Transmission electron microscopy image of theranostics coated with a smart polymer.
Credit: ACC. Chem. Res.

But gold is expensive. On the basis of cost concerns, iron oxide nanoparticles are a promising alternative theranostic platform. Like gold nanoparticles, these tiny materials have inherent imaging and therapy capabilities: They are superparamagnetic, making them detectable by MRI, and they can be heated with an alternating magnetic field to destroy tumors—a therapy known as hyperthermia.

Xiaoyuan (Shawn) Chen, editor-in-chief of the online journalTheranostics, which was launched early this year, has worked extensively with iron oxide nanoparticles. In addition to loading the tiny materials with chemotherapeutics, he and his team at the National Institute of Biomedical Imaging & Bioengineering upgraded the materials from having a single imaging mode—MRI—to having multiple modes. By coupling the particles to the near-infrared fluorescence dye Cy5.5 and a compound chelated to the radioisotope 64Cu, the researchers enabled the tiny materials’ detection in the tumors of mice via fluorescence imaging and positron emission tomography (PET), respectively (Biomaterials, DOI: 10.1016/j.biomaterials.2009.08.045; J. Nucl. Med., DOI: 10.2967/jnumed.108.051243).

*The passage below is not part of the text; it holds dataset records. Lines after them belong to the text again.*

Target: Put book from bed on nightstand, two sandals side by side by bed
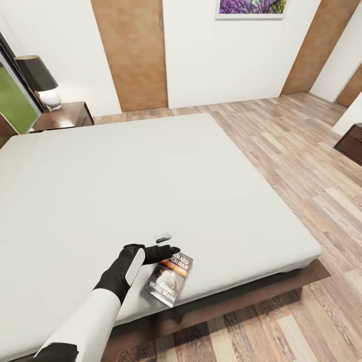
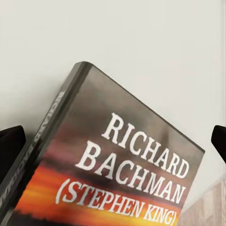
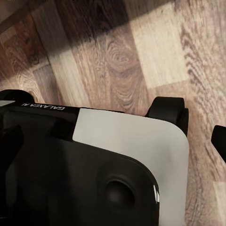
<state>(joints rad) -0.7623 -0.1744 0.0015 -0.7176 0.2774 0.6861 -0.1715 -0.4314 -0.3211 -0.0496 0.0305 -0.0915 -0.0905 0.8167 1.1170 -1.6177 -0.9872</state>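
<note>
The book (image 1: pixel 168 281) lies face up on the bed (image 1: pixel 125 176), close to the mattress's near edge, its dark cover with white "Richard Bachman" lettering and orange band facing me. My left gripper (image 1: pixel 166 247) hovers over the book's far end, open. In the left wrist view its black fingertips (image 2: pixel 10 146) stand wide apart on either side of the book (image 2: pixel 122 169). My right gripper (image 3: pixel 113 141) is open and points down at my own base and the wood floor. A nightstand (image 1: pixel 63 116) stands beyond the bed's far left corner. The sandals are out of view.
A black-shaded lamp (image 1: pixel 42 80) stands on the nightstand. A small pale piece (image 1: pixel 162 236) sits on the mattress just beyond my left gripper. A dark cabinet (image 1: pixel 352 143) is at the right edge. Plank floor (image 1: pixel 301 151) runs along the bed's right side.
</note>
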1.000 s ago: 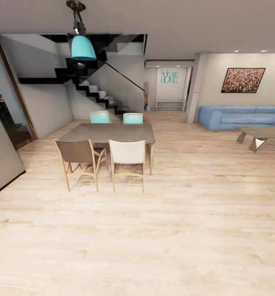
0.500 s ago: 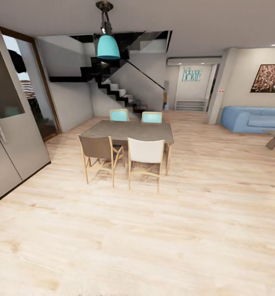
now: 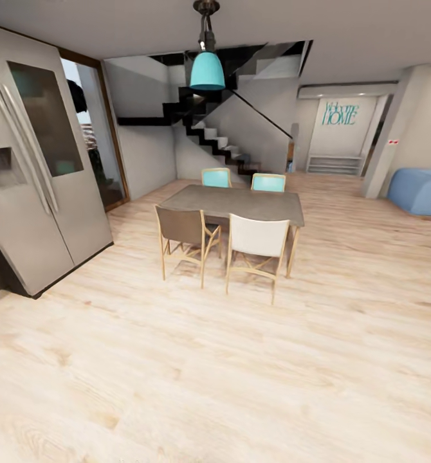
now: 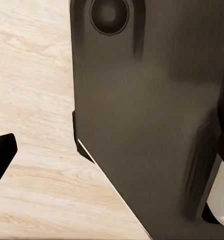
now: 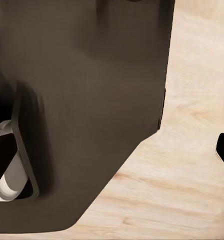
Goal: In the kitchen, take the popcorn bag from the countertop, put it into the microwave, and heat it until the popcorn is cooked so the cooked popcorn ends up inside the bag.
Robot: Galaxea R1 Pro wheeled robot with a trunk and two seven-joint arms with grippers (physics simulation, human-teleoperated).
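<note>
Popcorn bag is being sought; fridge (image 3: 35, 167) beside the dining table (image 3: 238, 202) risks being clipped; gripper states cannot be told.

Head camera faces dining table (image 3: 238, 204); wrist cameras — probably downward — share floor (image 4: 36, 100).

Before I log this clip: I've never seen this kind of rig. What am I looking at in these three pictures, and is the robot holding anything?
This is a simulated wheeled robot with two arms, on its way through a house. The large picture comes from its head camera: a dining table with four chairs, a turquoise pendant lamp above it, a steel fridge at the left, stairs behind, and a blue sofa at the right edge. The two small pictures come from cameras near each claw; they look down past the robot's dark body at the wooden floor. Nothing shows as held, and whether the claws are open cannot be told. The popcorn bag and microwave are not reached yet.
</note>
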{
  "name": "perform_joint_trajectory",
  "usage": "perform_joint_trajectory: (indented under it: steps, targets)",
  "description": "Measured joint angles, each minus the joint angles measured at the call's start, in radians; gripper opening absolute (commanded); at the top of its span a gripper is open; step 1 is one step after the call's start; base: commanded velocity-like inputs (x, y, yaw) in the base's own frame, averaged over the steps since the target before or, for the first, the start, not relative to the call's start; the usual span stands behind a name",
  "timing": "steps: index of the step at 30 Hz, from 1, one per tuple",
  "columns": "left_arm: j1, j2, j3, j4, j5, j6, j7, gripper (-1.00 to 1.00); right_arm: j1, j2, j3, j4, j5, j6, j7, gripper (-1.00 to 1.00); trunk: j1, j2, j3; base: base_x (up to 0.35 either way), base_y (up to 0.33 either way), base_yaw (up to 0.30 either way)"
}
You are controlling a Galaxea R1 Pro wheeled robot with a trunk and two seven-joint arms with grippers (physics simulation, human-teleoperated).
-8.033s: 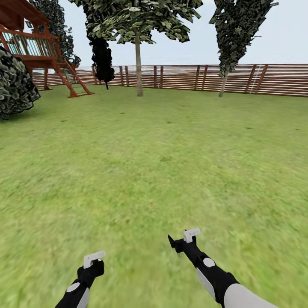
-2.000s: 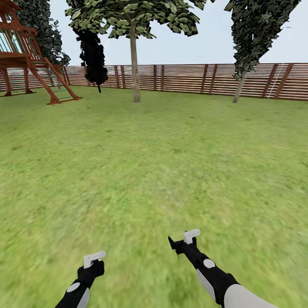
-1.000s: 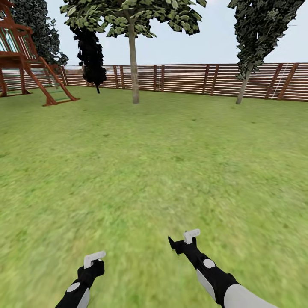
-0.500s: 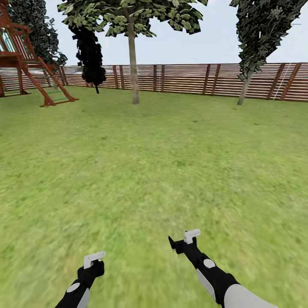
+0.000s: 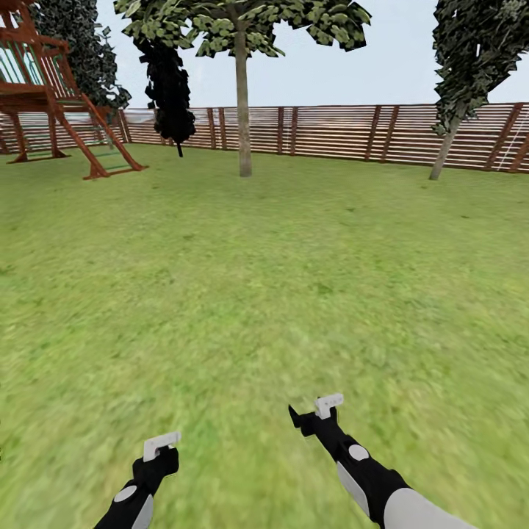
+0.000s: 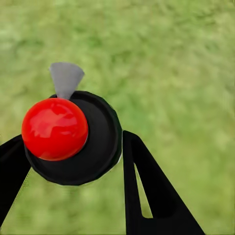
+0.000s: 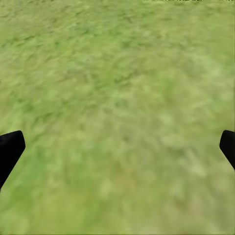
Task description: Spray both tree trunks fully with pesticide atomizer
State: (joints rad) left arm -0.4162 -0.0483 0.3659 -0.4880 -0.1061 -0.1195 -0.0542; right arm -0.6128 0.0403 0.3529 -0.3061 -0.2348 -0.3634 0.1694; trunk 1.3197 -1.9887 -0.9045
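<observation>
Standing on the open lawn [image 5: 242,279], the robot holds both arms low and forward over the grass. The left hand [image 5: 162,444] hangs near the bottom of the head view, a pale tip showing above its black wrist. In the left wrist view its two black fingers [image 6: 147,196] are closed in on a round black body with a glossy red ball on it and a small grey cone at its edge. This looks to be the pesticide atomizer [image 6: 98,147], gripped there above the grass. The right hand [image 5: 316,410] is stretched a little further out than the left. In the right wrist view its dark fingertips [image 7: 10,149] sit far apart at the two sides with bare grass between them, so it is released and carrying nothing.

Far ahead, a tree [image 5: 242,29] with a straight, pale tree trunk [image 5: 243,117] and jagged green foliage stands on the grass just before the brown slatted fence [image 5: 330,132]. Left of it is a narrow black conifer [image 5: 169,81], and further left a red-brown wooden play tower [image 5: 51,88] with a sloping ladder. Towards the right edge, a darker tree with a thin leaning stem [image 5: 444,150] rises by the fence. Both hands are well apart from the trunk, with a wide stretch of lawn between.
</observation>
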Motion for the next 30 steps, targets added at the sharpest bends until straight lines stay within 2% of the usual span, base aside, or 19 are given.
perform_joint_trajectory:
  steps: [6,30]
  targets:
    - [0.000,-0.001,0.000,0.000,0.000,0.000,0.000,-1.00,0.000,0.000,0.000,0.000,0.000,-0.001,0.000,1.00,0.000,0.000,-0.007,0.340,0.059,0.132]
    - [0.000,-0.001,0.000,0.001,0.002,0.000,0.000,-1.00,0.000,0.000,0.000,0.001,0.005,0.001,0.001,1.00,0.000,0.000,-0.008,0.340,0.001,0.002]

Imparting multiple imaging modalities to different parts of these nanomaterial-based platforms could help address what Chen thinks is a major challenge for theranostics. “These particles are composites,” Chen explains. “They have several components,” such as drug molecules and polymer coatings. For iron oxide, MRI reflects only the position of the particle core. “But you also have the coating and the drugs—what’s happening to those?” he asks. For these nanomaterials to be used successfully in personalized medicine, he adds, “you need to have other imaging methods to follow the release and efficacy of the drug.”

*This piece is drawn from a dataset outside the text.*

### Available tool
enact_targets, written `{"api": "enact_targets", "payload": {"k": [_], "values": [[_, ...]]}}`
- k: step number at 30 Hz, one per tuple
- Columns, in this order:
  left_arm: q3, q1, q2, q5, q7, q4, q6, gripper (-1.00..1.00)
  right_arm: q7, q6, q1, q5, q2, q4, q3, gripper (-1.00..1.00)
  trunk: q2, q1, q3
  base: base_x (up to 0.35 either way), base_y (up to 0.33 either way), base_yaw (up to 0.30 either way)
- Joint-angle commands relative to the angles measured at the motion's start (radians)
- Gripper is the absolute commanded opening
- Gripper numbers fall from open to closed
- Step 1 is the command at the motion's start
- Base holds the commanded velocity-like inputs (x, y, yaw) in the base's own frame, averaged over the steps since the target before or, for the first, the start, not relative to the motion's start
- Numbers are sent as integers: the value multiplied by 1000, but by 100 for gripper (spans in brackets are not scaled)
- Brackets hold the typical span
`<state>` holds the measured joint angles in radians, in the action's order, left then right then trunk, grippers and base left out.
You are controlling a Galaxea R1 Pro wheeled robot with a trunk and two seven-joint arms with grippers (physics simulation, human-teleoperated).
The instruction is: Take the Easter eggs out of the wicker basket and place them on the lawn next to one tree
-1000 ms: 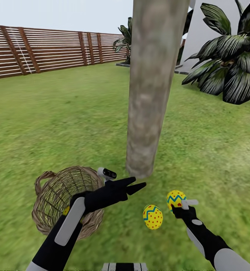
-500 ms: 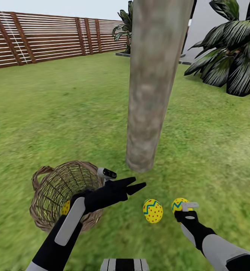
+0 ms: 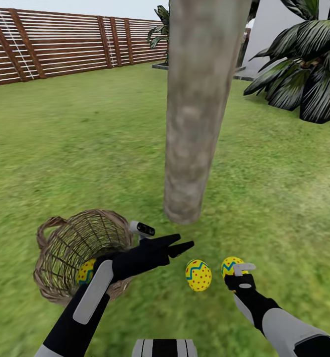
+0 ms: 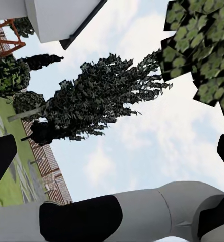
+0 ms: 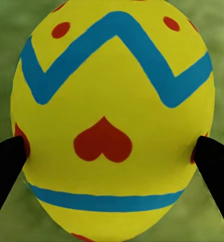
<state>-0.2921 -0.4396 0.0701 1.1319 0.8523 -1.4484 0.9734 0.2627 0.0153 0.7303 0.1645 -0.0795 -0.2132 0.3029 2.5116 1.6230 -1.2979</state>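
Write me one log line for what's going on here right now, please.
right gripper: shut on egg over lawn | second egg: on grass near tree | third egg: in wicker basket | left gripper: open, empty

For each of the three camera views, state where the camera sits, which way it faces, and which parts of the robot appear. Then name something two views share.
Head view: on the head, facing down and forward at the tree, basket and lawn; both arms show.
Left wrist view: on the left arm, facing skyward; dark fingertips and an arm show.
Right wrist view: on the right arm, facing an egg between two fingertips.
Shared: that egg appears in the head view.
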Motion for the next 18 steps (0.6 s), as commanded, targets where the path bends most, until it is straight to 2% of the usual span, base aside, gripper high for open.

Not only does Chen think iron oxide nanoparticles are promising theranostic platforms, but he also likes the odds on synthetic polymer nanomaterials. “Particles based on these have a good opportunity to move into the clinic,” he says. They can be produced reliably and at low cost.

The University of Minnesota’s Reineke thinks so too. Her team has designed nucleic acid delivery theranostics that are created by complexing polycation imaging beacons with DNA. The beacons contain repeating units of oligoethyleneamines and chelated gadolinium, a heavy-metal MRI contrast agent. When the polymers form a complex with the DNA, the beacons coil up into colloidal nanoparticles that compact the double-helical macromolecule and neutralize its negative charge, thereby enabling it to be taken up by cells. Reineke’s team demonstrated that these so-called polyplexes are capable of delivering fluorophore-labeled plasmid DNA into cancerous HeLa cells in vitro (Proc. Natl. Acad. USA, DOI: 10.1073/pnas.0904860106).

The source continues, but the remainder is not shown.